By the way, I had posted about when my son should see me and my husband actually brought him to the ICU. He was such a brave little man and to this day is very careful about hugging me and checks on me and asks me if I'm doing ok. He did great and I think because he couldn't really understand everything that was happening made it less freightening for him.

It was the most difficult for my 20 year old daughter. She really had trouble with the see me with the vent tube. So I would suggest that you may want to limit who comes into ICU until the tube is removed.

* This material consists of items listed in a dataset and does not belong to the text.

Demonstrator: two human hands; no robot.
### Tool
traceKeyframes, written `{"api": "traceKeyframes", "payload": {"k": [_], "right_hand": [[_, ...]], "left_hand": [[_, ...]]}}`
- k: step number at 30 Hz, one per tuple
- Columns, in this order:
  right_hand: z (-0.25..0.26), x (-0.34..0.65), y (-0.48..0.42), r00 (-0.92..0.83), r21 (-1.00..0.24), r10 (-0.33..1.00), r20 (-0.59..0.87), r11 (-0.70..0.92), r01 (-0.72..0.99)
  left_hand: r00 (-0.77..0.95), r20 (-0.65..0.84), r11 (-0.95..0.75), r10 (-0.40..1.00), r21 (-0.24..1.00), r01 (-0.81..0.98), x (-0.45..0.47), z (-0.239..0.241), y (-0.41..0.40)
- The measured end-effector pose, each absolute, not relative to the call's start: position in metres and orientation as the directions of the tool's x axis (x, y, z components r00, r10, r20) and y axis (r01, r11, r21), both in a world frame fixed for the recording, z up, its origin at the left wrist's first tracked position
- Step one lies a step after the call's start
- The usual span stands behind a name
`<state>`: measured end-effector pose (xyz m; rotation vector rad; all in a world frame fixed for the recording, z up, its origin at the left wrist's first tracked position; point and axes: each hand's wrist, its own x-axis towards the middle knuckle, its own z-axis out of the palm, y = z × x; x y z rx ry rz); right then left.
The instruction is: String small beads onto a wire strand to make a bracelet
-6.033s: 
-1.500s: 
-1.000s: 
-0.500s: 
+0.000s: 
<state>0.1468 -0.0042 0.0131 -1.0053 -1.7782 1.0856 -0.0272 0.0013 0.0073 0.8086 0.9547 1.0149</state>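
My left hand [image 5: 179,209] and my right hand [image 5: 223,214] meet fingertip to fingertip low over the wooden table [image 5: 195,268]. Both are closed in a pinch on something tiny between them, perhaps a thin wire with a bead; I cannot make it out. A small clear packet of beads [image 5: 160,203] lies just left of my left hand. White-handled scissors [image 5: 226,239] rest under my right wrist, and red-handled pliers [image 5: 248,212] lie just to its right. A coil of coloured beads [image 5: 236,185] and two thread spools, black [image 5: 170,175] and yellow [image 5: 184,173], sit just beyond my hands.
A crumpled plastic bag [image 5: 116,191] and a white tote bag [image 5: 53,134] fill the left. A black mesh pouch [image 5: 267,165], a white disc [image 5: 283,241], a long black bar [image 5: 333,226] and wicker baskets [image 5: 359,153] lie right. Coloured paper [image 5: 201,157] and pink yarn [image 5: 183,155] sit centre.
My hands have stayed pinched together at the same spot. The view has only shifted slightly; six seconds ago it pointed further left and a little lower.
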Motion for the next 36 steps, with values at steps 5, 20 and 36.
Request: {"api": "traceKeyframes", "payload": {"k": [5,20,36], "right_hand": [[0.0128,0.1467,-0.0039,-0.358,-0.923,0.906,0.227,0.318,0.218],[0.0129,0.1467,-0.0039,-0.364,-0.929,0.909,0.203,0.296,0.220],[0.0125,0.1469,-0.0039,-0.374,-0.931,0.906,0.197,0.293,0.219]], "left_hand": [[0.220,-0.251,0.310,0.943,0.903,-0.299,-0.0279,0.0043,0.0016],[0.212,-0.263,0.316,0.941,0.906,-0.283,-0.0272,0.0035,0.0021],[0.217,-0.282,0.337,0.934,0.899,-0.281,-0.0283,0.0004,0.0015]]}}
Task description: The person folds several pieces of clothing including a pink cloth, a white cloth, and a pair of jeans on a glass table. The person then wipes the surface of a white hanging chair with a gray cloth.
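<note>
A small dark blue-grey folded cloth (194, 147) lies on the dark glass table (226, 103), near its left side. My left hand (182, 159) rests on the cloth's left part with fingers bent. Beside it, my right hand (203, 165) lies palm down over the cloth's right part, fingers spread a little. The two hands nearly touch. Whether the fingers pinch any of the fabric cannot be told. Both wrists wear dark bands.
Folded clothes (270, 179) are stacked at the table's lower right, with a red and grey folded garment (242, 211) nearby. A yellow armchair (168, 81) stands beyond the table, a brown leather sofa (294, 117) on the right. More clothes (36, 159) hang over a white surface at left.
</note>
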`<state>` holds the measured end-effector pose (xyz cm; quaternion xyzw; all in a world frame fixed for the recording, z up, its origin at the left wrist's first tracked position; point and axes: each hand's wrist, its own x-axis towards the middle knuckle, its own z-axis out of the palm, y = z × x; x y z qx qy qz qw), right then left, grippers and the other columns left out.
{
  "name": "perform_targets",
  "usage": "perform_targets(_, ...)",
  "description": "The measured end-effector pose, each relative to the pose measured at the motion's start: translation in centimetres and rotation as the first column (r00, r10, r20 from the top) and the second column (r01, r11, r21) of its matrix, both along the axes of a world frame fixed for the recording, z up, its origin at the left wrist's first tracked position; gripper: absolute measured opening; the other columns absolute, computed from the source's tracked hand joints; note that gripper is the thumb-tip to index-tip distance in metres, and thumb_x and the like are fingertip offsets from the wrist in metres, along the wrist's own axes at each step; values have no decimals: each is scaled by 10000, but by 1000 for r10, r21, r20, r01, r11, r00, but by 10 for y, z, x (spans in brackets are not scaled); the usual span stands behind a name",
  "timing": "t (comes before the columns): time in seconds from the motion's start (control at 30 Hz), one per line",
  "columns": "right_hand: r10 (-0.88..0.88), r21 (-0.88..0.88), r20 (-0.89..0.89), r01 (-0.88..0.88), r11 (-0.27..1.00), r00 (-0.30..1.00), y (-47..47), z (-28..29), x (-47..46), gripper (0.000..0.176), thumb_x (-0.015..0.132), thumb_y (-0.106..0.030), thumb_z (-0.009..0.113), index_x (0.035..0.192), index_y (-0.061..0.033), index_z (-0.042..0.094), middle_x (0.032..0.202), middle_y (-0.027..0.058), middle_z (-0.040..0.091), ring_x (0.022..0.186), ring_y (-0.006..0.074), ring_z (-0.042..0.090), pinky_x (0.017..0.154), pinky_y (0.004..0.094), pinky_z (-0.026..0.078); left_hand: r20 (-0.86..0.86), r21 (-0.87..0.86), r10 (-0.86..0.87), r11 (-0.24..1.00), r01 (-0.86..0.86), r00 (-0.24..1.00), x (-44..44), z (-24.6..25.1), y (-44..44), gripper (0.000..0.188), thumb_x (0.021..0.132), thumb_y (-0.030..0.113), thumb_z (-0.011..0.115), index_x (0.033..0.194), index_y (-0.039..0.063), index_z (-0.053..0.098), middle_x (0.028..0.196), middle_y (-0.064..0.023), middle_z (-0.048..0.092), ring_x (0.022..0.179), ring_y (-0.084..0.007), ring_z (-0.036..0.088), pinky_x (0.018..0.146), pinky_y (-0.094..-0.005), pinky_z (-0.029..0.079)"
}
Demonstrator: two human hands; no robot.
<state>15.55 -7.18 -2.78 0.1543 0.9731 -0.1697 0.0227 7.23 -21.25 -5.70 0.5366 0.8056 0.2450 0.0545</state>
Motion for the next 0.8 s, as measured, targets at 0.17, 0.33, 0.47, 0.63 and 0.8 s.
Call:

Best of luck to you on your surgery. You will be in my prayers.

Lori
 
I don't even remember much (can I still have pump head?). 5 family members saw me right out of surgery with all the tubes and trimmings, I of course was in never never land. Next thing I remember is sitting in a chair telling my brother to take a pic of me with the tubes! I was not really in pain, and did not care who saw me, (they came two at a time, sitting vigil in front of my bed, then I would wake up and find 2 more relatives sittiing in front of my bed, lol) . Those meds must have been really good....! They tell me I kept asking for saftey pins to close the gown, don't remember that either, so when my brother bought me diaper pins with duck heads I thought he was nuts!
Good luck with your surgery.!!!!
 
Immediate family was allowed to come to ICU and anyone once I was in step down ... most of which I don’t remember ... I was given a heart shaped pillow to hug and people could sing it (like a card) I would never have know some had been there if it were not for the well wishes on that pillow... the drugs made me think I was aware of everything but not so:rolleyes:;) ...
 
This is a question I didn't think to ask. As it turned out, my hospital would only allow visitors into the ICU that were specifically listed before surgery. I really don't remember any visitors then but I know that I did have some. After I was moved to a recovery room on day 3, however, anyone could come during visiting hours and it was never a problem for an S/O to stay around the clock. This is a question that should be asked during the Pre-Op visit because they have all the forms necessary to authorize your visitors during that more restricted period just after surgery.
 
Like others have posted, I wanted peace and quiet during my hospital stay and limited visits to only my wife. I told my kids, both of whom live a good distance away, to stay home as they'd get a call as soon as I cleared the OP table.
I DID, however, get a major ars chewing from one of the nurses when i asked my wife to come in outside of the posted visiting times. They were very strict when it came to visits.